Cluster Error Scenarios

Understand common error scenarios that may occur during clustering.
Description Node Steering Producers Consumers Result Notes
Job is submitted to the cluster and no consumers are available. No 1 0 Job is accepted and function key is returned. AsyncFunctionStatus can be retrieved and shows the job is not done and not started. Job is processed when a consumer becomes available.
Job is submitted to the cluster and no consumers are available. Yes 1 0 Job is accepted and function key is returned. AsyncFunctionStatus can be retrieved and shows the job is not done and not started. Job is processed when a consumer becomes available.
Job is submitted to the cluster, consumer available, node steering invalid. Yes 1 1 Job is not accepted. I18nNoAvailableNodeForTaggedTaskException is thrown. Expected behavior
Job is submitted to the cluster, consumer available, no node steering, consumer crashes before claiming task. No 1 1 Job is accepted. Consumer crashes and task stays in NOT STARTED state. Consumer picks up task when it restarts.
Job is submitted to the cluster, consumer available, no node steering, consumer crashes before claiming task. No 1 2 Job is accepted. Consumer crashes and task stays in NOT STARTED state. Consumer picks up task when it restarts.
Job is submitted to the cluster, consumers available, no node steering, consumer crashes after claiming task. No 1 1 Job is accepted. Consumer crashes and task remains trapped in progress. 1
Job is submitted to the cluster, consumers available, no node steering, consumer crashes after claiming task. No 1 2 Job accepted, started, and in progress. consumer dies and job gets orphaned as in progress. 2
Job is submitted to the cluster, consumers available, no node steering, task errors. No 1 1 Job is accepted, started, and in progress. Job errors. Subsequent status calls on the cron job continue to throw the exception when retrieving the future status. 3
Job is submitted to the cluster after error, consumer available, no node steering. No 1 1 Job is accepted, started, and in progress. Job completes.
Multiple worker based jobs for same case submitted to cluster. consumer available, no node steering. No 1 2 Jobs are accepted and started and in progress. Job completion depends on when case gets closed either by REST or the Nuix Engine which closes the ES case prior to ingestion for a brief moment. Race condition and not supported by Nuix Engine. ES client errors are not serializable. Subsequent status calls throw exception on server that executed the job. This leads to looking like a problem when we call collectMetrics.
Job submitted to cluster, producer crashes before task is claimed. No 1 1 Job remains not started until claimed. Consumer processes even though producer is down. Job completes. 4
Job submitted directly to a consumer No 0 1 Job is processed locally by consumer.
All nodes crash No 1 2 All jobs are lost. Jobs exist in memory only. This is expected.

Footnotes

The following responses are from the /cluster/queue endpoint. The response you see depends on the error scenario you encounter.

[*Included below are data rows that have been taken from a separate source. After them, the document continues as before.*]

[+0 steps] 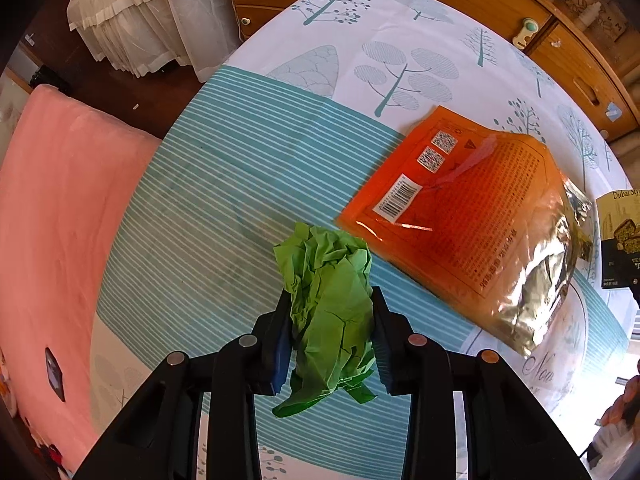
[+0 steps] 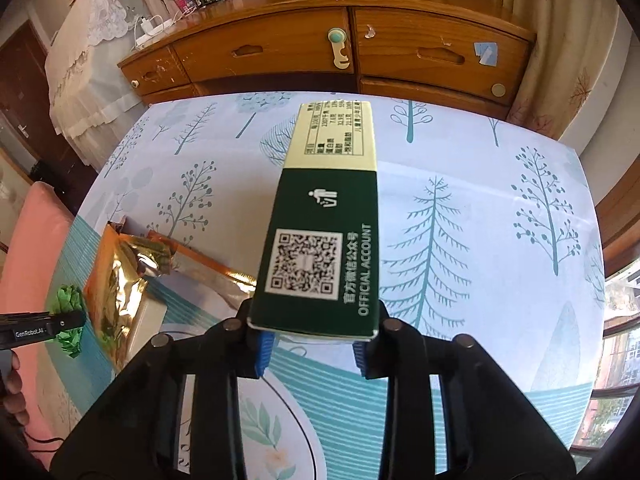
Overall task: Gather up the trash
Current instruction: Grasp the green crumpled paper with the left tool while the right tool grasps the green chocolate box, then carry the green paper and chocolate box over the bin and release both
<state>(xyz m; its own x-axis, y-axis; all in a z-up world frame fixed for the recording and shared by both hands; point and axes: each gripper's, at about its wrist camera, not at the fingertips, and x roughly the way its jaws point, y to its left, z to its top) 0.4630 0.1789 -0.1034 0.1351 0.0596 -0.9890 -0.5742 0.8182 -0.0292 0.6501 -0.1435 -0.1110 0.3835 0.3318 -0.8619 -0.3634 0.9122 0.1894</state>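
Observation:
My left gripper points down over the table and is shut on a crumpled green paper, which hangs a little above the striped cloth. From the right wrist view that gripper and the paper sit at the far left. An orange snack bag with a torn foil end lies flat to the right of the paper; its foil end faces the right camera. My right gripper is shut on the near end of a dark green and cream box, held above the table. The box shows at the left view's right edge.
The table wears a cloth printed with trees and teal stripes. A wooden dresser with drawers stands right behind it. A pink mattress runs along the table's left side. A lace-covered piece stands at the back left. A window is at the right.

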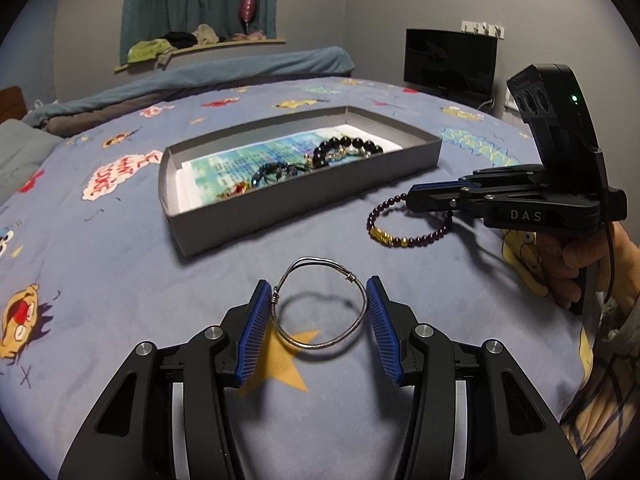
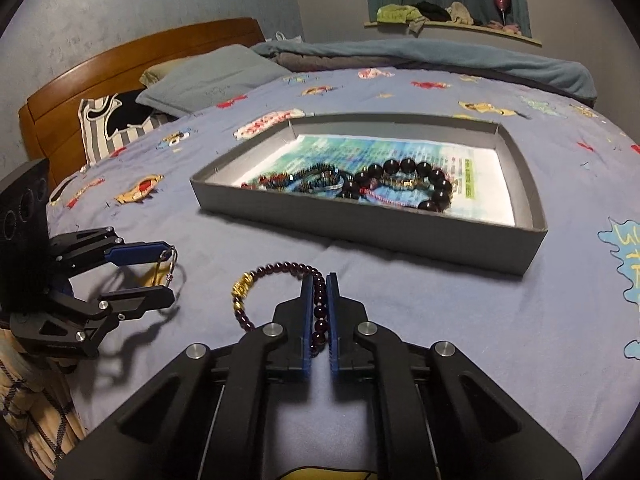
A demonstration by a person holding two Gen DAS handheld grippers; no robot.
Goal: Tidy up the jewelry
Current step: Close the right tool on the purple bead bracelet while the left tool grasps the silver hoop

  1. When the result is a trapped task:

    {
      "type": "com.nuix.us.ws.function.AsyncBulkIngestionFunction",
      "processedBy": "nuix-restful-server-2",
      "caseId": "70a7c712d6df402eac2b2a75cadcb87e",
      "status": "IN_PROGRESS"
    }
    
    ↩︎
  2. When the result is an orphaned task:

    {
      "type": "com.nuix.us.ws.function.AsyncBulkIngestionFunction",
      "processedBy": "nuix-restful-server-3",
      "caseId": "70a7c712d6df402eac2b2a75cadcb87e",
      "status": "IN_PROGRESS"
    }
    
    ↩︎
  3. When the result is an errored task:

    {
        "type": "com.nuix.us.ws.function.AsyncBulkIngestionFunction",
        "processedBy": "nuix-restful-server-2",
        "caseId": "70a7c712d6df402eac2b2a75cadcb87e",
        "status": "ERROR"
    }
    

    The REST logs show a stacktrace of the error, for example:

    Caused by: com.nuix.us.ws.exception.NuixServiceException: Could not open case.: java.net.ConnectException: Connection refused
    at com.nuix.us.ws.caseaccess.UserNuixEnvironment.openCase(UserNuixEnvironment.java:182)
    at com.nuix.us.ws.security.UserNuixEnvironmentManager.openCase(UserNuixEnvironmentManager.java:172)
    at com.nuix.us.ws.caseaccess.AsyncFunction.openCase(AsyncFunction.java:323)
    at com.nuix.us.ws.caseaccess.AsyncFunction.call(AsyncFunction.java:258)
    at com.nuix.us.ws.caseaccess.AsyncFunction.lambda$executeAsync$0(AsyncFunction.java:358)
    at java.base/java.util.concurrent.CompletableFuture.uniHandle(CompletableFuture.java:930)
    at java.base/java.util.concurrent.CompletableFuture$UniHandle.tryFire(CompletableFuture.java:907)
    at java.base/java.util.concurrent.CompletableFuture$Completion.run(CompletableFuture.java:478)
    ... 3 common frames omitted
    
    ↩︎
  4. When the result is a completed task:

    {
      "type": "com.nuix.us.ws.function.AsyncBulkIngestionFunction",
      "processedBy": "nuix-restful-server-2",
      "caseId": "70a7c712d6df402eac2b2a75cadcb87e",
      "status": "COMPLETE"
    }
    
    ↩︎